Pour sa part (!), Thomas Piketty a eu le bon goût de ne pas aller vers la solution mathématique de facilité, et pourtant son cursus universitaire l'y invitait :
« Ma thèse se composait de quelques théorèmes mathématiques relativement abstraits. » (Idem, page 63.)
Or, c'est précisément à cet endroit qu'il a buté sur quelque chose de tout à fait désagréable avec quoi il a décidé de briser assez rapidement, et c'est ce qui nous le rend plus que sympathique : admirable, tout simplement, si l'on veut bien considérer de quoi notre époque est faite, par ailleurs...

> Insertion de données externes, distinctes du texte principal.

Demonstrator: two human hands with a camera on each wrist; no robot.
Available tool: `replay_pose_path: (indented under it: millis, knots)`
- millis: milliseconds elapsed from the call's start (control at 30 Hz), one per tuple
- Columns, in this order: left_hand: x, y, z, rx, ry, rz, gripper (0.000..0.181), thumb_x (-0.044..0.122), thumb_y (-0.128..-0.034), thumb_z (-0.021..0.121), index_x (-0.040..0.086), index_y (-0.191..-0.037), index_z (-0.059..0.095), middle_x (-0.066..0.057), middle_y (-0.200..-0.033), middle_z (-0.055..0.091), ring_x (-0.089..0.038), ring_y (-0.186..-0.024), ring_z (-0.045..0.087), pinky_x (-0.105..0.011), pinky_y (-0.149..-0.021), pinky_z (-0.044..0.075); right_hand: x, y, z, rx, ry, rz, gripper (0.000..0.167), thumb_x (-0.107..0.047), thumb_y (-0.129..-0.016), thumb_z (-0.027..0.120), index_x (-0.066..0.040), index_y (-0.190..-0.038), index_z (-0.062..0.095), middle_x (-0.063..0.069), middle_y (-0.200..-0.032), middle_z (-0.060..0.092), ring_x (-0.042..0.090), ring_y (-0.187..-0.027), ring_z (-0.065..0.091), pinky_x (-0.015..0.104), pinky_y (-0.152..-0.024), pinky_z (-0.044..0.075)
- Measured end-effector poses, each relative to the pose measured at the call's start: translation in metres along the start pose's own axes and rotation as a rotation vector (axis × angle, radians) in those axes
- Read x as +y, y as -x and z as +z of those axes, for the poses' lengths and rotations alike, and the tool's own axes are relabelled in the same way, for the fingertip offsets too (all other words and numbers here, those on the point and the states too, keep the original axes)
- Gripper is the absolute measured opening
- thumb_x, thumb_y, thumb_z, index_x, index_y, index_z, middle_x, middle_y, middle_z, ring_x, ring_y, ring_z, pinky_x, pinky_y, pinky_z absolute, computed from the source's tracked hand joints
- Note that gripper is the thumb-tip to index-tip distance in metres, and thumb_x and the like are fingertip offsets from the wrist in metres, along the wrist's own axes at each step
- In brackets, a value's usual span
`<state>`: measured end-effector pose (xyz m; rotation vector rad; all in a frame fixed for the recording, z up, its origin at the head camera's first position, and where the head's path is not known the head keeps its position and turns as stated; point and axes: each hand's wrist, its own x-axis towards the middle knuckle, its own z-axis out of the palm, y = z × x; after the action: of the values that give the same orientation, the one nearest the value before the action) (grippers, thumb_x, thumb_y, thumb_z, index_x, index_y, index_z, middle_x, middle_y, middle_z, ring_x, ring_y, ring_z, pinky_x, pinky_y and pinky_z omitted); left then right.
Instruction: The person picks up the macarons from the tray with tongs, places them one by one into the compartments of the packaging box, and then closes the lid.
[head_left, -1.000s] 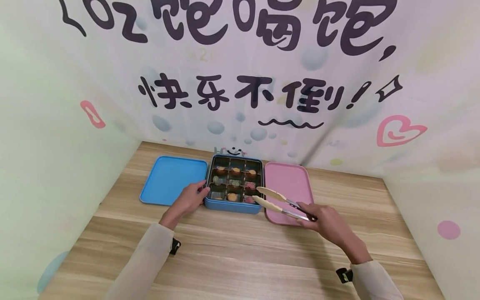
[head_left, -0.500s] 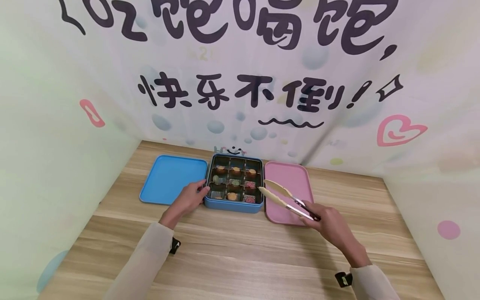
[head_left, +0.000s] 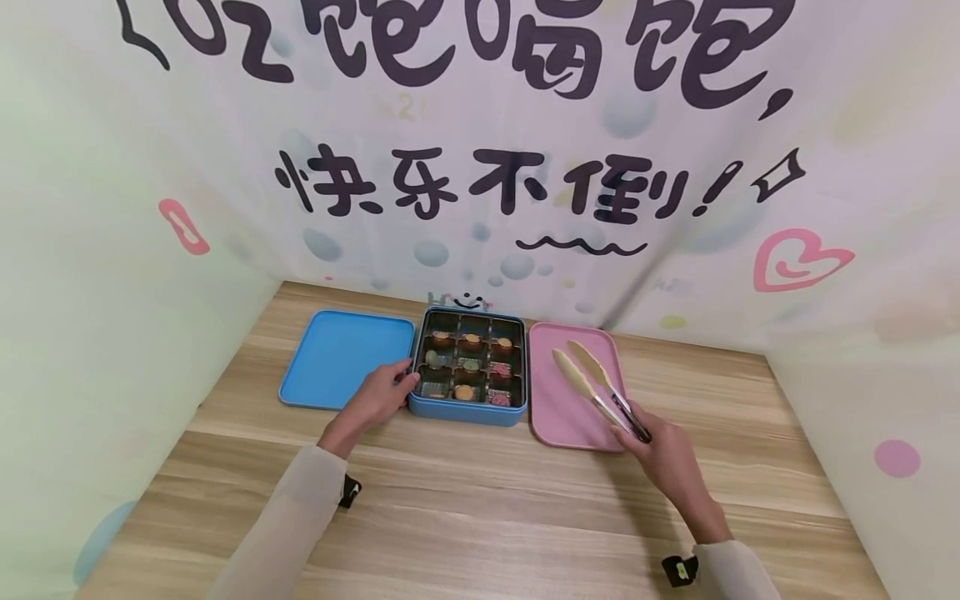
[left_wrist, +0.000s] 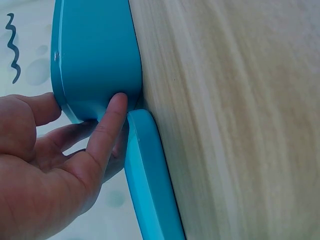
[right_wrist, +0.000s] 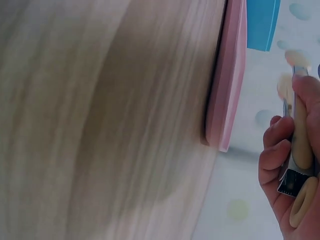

« Disons-le tout net : la discipline économique n'est toujours pas sortie de sa passion infantile pour les mathéma-tiques et les spéculations purement théoriques, et souvent très idéologiques, au détriment de la recherche historique et du rapprochement avec les autres sciences sociales. Trop souvent, les économistes sont avant tout préoccupés par de petits problèmes mathématiques qui n'intéressent qu'eux-mêmes, ce qui leur permet de se donner à peu de frais des apparences de scientificité et d'éviter d'avoir à répondre aux questions autrement plus compliquées posées par le monde qui les entoure. » (Idem, page 63.)
Est-il si facile de rompre avec ce système-là (de répartition ?), et de refaire sa formation si rapidement ? En tout cas, le travail réalisé par Thomas Piketty ne devrait pas manquer de susciter quelques-unes des vocations dont nous avons, toutes et tous, un besoin si urgent.